● About this task
Leave the pictures out. Return the rest of the listing below exactly.

● Data section
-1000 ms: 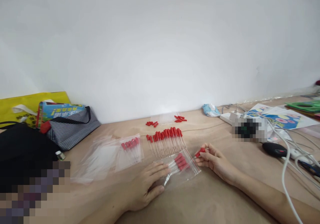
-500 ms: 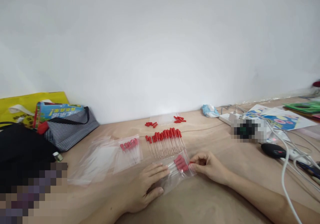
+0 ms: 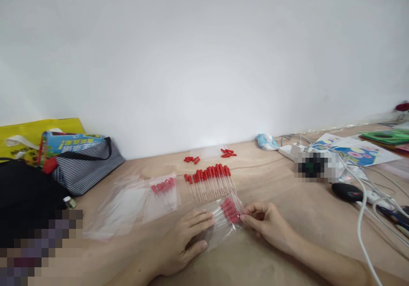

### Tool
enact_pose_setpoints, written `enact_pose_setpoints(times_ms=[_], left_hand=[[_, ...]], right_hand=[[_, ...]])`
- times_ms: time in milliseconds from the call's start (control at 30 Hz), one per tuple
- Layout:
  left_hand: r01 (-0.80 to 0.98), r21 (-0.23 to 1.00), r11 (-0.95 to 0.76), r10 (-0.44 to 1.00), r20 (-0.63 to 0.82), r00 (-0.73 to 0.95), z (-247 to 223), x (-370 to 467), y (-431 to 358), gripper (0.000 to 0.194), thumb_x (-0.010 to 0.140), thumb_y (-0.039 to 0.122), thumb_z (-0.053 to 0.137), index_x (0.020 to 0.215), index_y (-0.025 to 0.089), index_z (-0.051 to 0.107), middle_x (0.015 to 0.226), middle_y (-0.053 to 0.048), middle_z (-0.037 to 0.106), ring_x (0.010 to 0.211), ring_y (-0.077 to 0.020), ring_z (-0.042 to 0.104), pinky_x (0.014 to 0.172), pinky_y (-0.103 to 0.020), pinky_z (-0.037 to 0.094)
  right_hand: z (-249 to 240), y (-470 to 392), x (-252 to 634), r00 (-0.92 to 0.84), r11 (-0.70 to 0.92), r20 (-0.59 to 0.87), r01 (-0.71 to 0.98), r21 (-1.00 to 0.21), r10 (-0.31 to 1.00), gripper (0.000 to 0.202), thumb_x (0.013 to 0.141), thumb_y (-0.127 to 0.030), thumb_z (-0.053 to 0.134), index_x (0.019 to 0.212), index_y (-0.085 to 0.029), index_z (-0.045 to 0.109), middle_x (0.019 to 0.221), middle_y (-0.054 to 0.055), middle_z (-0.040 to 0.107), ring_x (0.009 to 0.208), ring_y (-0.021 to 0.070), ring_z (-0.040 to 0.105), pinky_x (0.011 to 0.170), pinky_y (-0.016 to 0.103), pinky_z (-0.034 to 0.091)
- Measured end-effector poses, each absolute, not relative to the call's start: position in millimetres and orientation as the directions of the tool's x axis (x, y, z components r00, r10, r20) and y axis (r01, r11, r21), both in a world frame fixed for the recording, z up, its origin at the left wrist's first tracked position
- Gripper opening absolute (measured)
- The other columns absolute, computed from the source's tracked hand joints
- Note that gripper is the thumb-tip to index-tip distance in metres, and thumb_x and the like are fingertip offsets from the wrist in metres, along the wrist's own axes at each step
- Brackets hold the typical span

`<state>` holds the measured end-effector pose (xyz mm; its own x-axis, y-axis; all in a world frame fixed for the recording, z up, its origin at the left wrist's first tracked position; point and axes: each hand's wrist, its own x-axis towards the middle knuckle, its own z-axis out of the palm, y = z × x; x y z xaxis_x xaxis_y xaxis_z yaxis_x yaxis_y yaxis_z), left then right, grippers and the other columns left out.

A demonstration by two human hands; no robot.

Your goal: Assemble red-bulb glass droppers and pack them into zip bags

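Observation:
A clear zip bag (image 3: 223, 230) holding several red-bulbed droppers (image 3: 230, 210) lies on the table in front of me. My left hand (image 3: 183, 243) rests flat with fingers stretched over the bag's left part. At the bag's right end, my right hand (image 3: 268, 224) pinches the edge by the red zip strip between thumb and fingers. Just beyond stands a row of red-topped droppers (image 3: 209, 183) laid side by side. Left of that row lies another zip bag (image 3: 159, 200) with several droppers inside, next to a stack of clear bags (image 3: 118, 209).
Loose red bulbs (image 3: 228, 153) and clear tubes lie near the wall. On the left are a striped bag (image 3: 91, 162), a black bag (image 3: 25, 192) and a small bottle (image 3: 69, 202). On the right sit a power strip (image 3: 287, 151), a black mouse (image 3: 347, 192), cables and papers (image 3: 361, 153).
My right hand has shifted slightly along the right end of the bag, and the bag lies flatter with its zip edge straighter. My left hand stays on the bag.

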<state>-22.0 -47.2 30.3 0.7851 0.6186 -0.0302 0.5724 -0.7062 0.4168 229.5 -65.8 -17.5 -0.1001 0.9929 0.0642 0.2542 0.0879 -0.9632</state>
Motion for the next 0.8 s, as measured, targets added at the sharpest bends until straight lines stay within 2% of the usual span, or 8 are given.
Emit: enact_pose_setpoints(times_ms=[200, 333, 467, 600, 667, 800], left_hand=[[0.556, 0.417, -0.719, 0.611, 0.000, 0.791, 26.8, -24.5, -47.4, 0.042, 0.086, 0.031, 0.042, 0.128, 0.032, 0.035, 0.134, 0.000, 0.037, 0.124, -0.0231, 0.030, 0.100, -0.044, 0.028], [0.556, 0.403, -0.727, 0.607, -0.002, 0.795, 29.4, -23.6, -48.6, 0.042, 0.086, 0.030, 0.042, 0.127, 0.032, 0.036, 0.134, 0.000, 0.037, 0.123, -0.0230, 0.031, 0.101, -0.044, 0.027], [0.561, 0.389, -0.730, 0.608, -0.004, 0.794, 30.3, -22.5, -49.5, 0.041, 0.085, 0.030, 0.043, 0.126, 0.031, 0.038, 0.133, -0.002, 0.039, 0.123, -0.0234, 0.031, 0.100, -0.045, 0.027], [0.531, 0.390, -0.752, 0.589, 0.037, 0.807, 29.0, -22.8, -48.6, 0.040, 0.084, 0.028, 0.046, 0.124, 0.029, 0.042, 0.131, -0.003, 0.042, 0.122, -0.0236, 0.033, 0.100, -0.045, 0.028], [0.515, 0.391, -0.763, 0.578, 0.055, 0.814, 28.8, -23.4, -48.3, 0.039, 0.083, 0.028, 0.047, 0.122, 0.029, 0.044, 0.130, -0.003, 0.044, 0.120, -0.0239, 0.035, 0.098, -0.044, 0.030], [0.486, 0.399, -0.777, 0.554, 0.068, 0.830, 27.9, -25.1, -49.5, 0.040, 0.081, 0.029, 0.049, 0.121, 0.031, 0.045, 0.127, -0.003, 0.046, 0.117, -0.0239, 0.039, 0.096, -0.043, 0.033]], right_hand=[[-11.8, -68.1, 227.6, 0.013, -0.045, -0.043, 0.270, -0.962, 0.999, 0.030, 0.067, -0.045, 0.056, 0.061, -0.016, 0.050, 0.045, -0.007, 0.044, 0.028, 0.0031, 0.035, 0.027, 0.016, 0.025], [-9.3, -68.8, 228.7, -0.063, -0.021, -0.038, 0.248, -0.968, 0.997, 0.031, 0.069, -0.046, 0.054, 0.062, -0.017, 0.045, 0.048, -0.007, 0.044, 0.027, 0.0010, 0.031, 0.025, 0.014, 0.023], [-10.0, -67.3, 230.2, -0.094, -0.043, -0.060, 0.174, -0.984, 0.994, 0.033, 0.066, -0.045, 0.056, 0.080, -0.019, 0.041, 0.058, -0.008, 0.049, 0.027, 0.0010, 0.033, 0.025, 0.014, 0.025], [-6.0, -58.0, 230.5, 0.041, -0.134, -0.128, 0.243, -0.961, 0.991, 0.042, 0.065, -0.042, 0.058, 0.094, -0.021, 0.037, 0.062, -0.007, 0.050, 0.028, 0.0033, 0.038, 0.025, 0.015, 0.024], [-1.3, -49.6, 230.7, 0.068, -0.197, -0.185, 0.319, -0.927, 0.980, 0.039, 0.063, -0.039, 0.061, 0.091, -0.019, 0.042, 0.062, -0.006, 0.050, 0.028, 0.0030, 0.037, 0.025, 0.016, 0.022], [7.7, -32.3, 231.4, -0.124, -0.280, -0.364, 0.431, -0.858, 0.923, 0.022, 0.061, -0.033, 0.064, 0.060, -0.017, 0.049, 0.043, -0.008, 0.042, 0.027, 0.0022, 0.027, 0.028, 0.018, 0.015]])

● Answer box
-1000 ms: 
-500 ms: 
+0 ms: 

### Tool
enact_pose_setpoints, written `enact_pose_setpoints(times_ms=[_], left_hand=[[_, ...]], right_hand=[[_, ...]])`
- times_ms: time in milliseconds from the call's start (control at 30 Hz), one per tuple
- Layout:
  left_hand: r01 (-0.80 to 0.98), r21 (-0.23 to 1.00), r11 (-0.95 to 0.76), r10 (-0.44 to 1.00), r20 (-0.63 to 0.82), r00 (-0.73 to 0.95), z (-247 to 223), x (-370 to 467), y (-431 to 358), gripper (0.000 to 0.194), thumb_x (-0.010 to 0.140), thumb_y (-0.039 to 0.122), thumb_z (-0.053 to 0.137), index_x (0.020 to 0.215), index_y (-0.025 to 0.089), index_z (-0.051 to 0.107), middle_x (0.015 to 0.226), middle_y (-0.053 to 0.048), middle_z (-0.037 to 0.106), ring_x (0.010 to 0.211), ring_y (-0.077 to 0.020), ring_z (-0.042 to 0.104), pinky_x (0.014 to 0.172), pinky_y (-0.103 to 0.020), pinky_z (-0.037 to 0.094)
  right_hand: z (-249 to 240), y (-470 to 392), x (-252 to 634), r00 (-0.92 to 0.84), r11 (-0.70 to 0.92), r20 (-0.59 to 0.87), r01 (-0.71 to 0.98), r21 (-1.00 to 0.21), r10 (-0.31 to 1.00), gripper (0.000 to 0.202), thumb_x (0.013 to 0.141), thumb_y (-0.127 to 0.030), thumb_z (-0.053 to 0.134), index_x (0.019 to 0.212), index_y (-0.085 to 0.029), index_z (-0.045 to 0.109), middle_x (0.019 to 0.221), middle_y (-0.054 to 0.055), middle_z (-0.040 to 0.107), ring_x (0.009 to 0.208), ring_y (-0.021 to 0.070), ring_z (-0.040 to 0.105), pinky_x (0.011 to 0.170), pinky_y (-0.016 to 0.103), pinky_z (-0.034 to 0.091)
- Measured end-effector poses, each absolute, not relative to the call's start: position in millimetres and orientation as the directions of the tool's x axis (x, y, z components r00, r10, r20) and y axis (r01, r11, r21), both in a world frame fixed for the recording, z up, its origin at the left wrist's first tracked position
- Gripper opening absolute (measured)
- The other columns absolute, computed from the source's tracked hand joints
- Note that gripper is the thumb-tip to index-tip distance in metres, and thumb_x and the like are fingertip offsets from the wrist in metres, along the wrist's own axes at each step
- Brackets hold the typical span

`<state>` holds the measured end-effector pose (xyz mm; its own x-axis, y-axis; all in a world frame fixed for the recording, z up, its origin at the left wrist's first tracked position; point and axes: each hand's wrist, its own x-axis towards the middle knuckle, its own z-axis out of the palm, y = z × x; x y z xaxis_x xaxis_y xaxis_z yaxis_x yaxis_y yaxis_z), left then right, grippers and the other columns left out.

A demonstration by two human hands; no robot.

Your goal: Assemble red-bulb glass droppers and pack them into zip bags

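Observation:
A clear zip bag (image 3: 223, 230) holding several red-bulbed droppers (image 3: 230, 210) lies on the table in front of me. My left hand (image 3: 183, 243) rests flat with fingers stretched over the bag's left part. At the bag's right end, my right hand (image 3: 268, 224) pinches the edge by the red zip strip between thumb and fingers. Just beyond stands a row of red-topped droppers (image 3: 209, 183) laid side by side. Left of that row lies another zip bag (image 3: 159, 200) with several droppers inside, next to a stack of clear bags (image 3: 118, 209).
Loose red bulbs (image 3: 228, 153) and clear tubes lie near the wall. On the left are a striped bag (image 3: 91, 162), a black bag (image 3: 25, 192) and a small bottle (image 3: 69, 202). On the right sit a power strip (image 3: 287, 151), a black mouse (image 3: 347, 192), cables and papers (image 3: 361, 153).
My right hand has shifted slightly along the right end of the bag, and the bag lies flatter with its zip edge straighter. My left hand stays on the bag.
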
<state>-22.0 -47.2 30.3 0.7851 0.6186 -0.0302 0.5724 -0.7062 0.4168 229.5 -65.8 -17.5 -0.1001 0.9929 0.0642 0.2542 0.0879 -0.9632</state>
Motion for the next 0.8 s, as measured, targets added at the sharpest bends until straight lines stay within 2% of the usual span, or 8 are given.
Emit: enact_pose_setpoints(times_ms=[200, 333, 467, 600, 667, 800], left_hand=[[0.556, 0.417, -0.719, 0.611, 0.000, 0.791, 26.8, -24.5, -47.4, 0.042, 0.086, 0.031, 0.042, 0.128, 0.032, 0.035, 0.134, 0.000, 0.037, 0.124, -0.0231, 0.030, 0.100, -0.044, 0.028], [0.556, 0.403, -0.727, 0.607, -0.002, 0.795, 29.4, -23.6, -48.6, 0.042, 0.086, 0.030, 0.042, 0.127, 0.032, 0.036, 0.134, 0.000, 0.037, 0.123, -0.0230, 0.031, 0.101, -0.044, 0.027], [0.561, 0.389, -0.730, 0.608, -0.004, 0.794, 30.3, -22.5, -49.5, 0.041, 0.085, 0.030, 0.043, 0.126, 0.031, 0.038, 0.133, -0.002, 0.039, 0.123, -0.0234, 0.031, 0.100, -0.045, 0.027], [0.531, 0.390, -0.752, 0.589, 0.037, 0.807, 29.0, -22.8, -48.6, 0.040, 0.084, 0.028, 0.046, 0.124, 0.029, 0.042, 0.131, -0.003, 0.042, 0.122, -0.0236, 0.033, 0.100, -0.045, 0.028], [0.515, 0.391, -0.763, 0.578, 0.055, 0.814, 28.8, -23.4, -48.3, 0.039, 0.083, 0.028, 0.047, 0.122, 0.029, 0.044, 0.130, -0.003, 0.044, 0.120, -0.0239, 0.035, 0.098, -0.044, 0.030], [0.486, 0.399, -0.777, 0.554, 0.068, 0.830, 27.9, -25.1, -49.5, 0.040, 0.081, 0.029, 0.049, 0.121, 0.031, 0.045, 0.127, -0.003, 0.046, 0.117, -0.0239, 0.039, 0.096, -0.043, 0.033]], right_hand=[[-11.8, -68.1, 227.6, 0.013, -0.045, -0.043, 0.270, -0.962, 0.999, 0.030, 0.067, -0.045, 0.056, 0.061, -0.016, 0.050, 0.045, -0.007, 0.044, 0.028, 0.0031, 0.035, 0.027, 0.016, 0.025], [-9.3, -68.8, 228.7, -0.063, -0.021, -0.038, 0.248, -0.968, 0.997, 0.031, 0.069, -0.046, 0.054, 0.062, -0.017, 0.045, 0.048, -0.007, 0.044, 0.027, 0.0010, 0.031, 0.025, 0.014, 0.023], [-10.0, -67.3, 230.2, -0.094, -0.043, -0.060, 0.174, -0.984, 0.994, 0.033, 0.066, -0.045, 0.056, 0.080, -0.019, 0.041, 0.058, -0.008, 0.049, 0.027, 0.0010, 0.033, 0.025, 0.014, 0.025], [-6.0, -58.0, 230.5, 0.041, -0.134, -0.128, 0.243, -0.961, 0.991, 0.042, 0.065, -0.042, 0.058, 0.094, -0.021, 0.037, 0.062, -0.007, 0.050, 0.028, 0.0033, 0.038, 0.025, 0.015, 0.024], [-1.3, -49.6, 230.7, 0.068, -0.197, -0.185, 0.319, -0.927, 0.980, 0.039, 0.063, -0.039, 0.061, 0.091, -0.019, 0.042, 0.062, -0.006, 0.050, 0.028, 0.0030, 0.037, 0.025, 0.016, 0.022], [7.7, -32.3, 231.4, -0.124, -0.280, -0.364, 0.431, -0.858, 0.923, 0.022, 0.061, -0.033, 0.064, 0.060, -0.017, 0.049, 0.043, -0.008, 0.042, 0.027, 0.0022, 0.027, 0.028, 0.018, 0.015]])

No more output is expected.